Here, you furnish supplemental information that may be of interest to the reader. In addition to a set of financial statements, for example, you might attach the résumés of your management team.

Key Takeaways

  • A business plan tells the story of your business concept, provides an overview of the industry in which you will operate, describes the goods or services you will provide, identifies your customers and proposed marketing activities, explains the qualifications of your management team, and states your projected income and borrowing needs.

  • In your business plan, you make strategic decisions in the areas of management, operations, marketing, accounting, and finance. Developing your business plan forces you to analyze your business concept and the industry in which you’ll be operating. Its most common use is persuading investors and lenders to provide financing.

  • A business plan generally includes the following sections:

    1. Executive summary. One- to three-page overview.

    2. Description of proposed business. Brief description of the company that answers such questions as what your proposed company will do, what goods or services it will provide, and who its main customers will be.

    3. Industry analysis. Short introduction to the industry in which you propose to operate.

    4. Mission statement and core values. Declaration of your mission statement, which are fundamental beliefs about what’s important and what is (and isn’t) appropriate in conducting company activities.

    5. Management plan. Information about management team qualifications and responsibilities, and designation of your proposed legal form of organization.

    6. Goods, services, and the production process. Description of the goods and services that you’ll provide in the marketplace; explanation of how you plan to obtain or make your products or of the process by which you’ll deliver your services.

    7. Marketing. Description of your plans in four marketing-related areas: target market, pricing, distribution, and promotion.

    8. Global issues. Description of your involvement, if any, in international markets.

    9. Financial plan. Report on the cash you’ll need for start-up and initial operations, proposed funding sources, and means of repaying your debt.

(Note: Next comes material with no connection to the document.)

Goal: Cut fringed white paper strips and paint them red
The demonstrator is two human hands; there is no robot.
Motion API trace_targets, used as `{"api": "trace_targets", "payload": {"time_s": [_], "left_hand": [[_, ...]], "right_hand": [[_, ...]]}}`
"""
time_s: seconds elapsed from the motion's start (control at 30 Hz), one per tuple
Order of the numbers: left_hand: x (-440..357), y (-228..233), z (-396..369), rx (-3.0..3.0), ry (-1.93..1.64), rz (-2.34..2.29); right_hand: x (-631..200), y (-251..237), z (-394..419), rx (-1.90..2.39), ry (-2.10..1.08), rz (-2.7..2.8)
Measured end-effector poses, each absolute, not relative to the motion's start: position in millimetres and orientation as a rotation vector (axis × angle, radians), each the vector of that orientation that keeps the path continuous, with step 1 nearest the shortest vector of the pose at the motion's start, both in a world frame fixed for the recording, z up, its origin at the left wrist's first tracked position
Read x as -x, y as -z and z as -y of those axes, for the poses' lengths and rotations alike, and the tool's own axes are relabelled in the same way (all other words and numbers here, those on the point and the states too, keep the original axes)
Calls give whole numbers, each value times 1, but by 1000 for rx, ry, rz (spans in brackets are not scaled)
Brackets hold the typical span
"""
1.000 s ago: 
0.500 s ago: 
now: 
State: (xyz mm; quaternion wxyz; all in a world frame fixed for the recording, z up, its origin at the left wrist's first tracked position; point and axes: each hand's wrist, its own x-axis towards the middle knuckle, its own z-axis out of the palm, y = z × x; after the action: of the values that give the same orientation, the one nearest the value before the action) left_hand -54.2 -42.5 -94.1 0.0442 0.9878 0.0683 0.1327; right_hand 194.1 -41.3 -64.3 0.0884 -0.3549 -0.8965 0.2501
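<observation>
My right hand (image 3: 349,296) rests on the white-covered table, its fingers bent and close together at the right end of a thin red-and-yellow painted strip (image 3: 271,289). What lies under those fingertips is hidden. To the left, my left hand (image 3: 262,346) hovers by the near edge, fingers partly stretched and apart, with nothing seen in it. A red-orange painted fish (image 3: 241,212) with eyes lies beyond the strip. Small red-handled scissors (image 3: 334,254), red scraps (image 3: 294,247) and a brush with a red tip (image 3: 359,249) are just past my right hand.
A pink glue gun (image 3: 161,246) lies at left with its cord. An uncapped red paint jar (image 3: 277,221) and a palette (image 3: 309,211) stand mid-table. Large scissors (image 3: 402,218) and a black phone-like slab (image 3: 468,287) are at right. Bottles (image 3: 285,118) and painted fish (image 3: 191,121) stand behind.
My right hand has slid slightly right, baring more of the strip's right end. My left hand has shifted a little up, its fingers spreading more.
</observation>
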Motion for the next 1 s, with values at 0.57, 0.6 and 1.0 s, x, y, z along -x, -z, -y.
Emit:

    10. Appendices. Supplemental information that may be of interest to the reader.

Exercise

(AACSB) Analysis

Let’s start with three givens: (1) college students love chocolate chip cookies, (2) you have a special talent for baking cookies, and (3) you’re always broke. Given these three conditions, you’ve come up with the idea of starting an on-campus business—selling chocolate chip cookies to fellow students. As a business major, you want to do things right by preparing a business plan. First, you identified a number of specifics about your proposed business. Now, you need to put these various pieces of information into the relevant section of your business plan. Using the business plan format described in this chapter, indicate the section of the business plan into which you’d put each of the following:

  1. You’ll bake the cookies in the kitchen of a friend’s apartment.

  2. You’ll charge $1 each or $10 a dozen.

  3. Your purpose is to make the best cookies on campus and deliver them fresh. You value integrity, consideration of others, and quality.

  4. Each cookie will have ten chocolate chips and will be superior to those sold in nearby bakeries and other stores.

  5. You expect sales of $6,000 for the first year.

  6. Chocolate chip cookies are irresistible to college students. There’s a lot of competition from local bakeries, but your cookies will be superior and popular with college students. You’ll make them close to campus using only fresh ingredients and sell them for $1 each. Your management team is excellent. You expect first-year sales of $6,000 and net income of $1,500. You estimate start-up costs at $600.

  7. You’ll place ads for your product in the college newspaper.

  8. You’ll hire a vice president at a salary of $100 a week.

  9. You can ship cookies anywhere in the United States and in Canada.

  10. You need $600 in cash to start the business.

  11. There are six bakeries within walking distance of the college.

  12. You’ll bake nothing but cookies and sell them to college students. You’ll make them in an apartment near campus and deliver them fresh.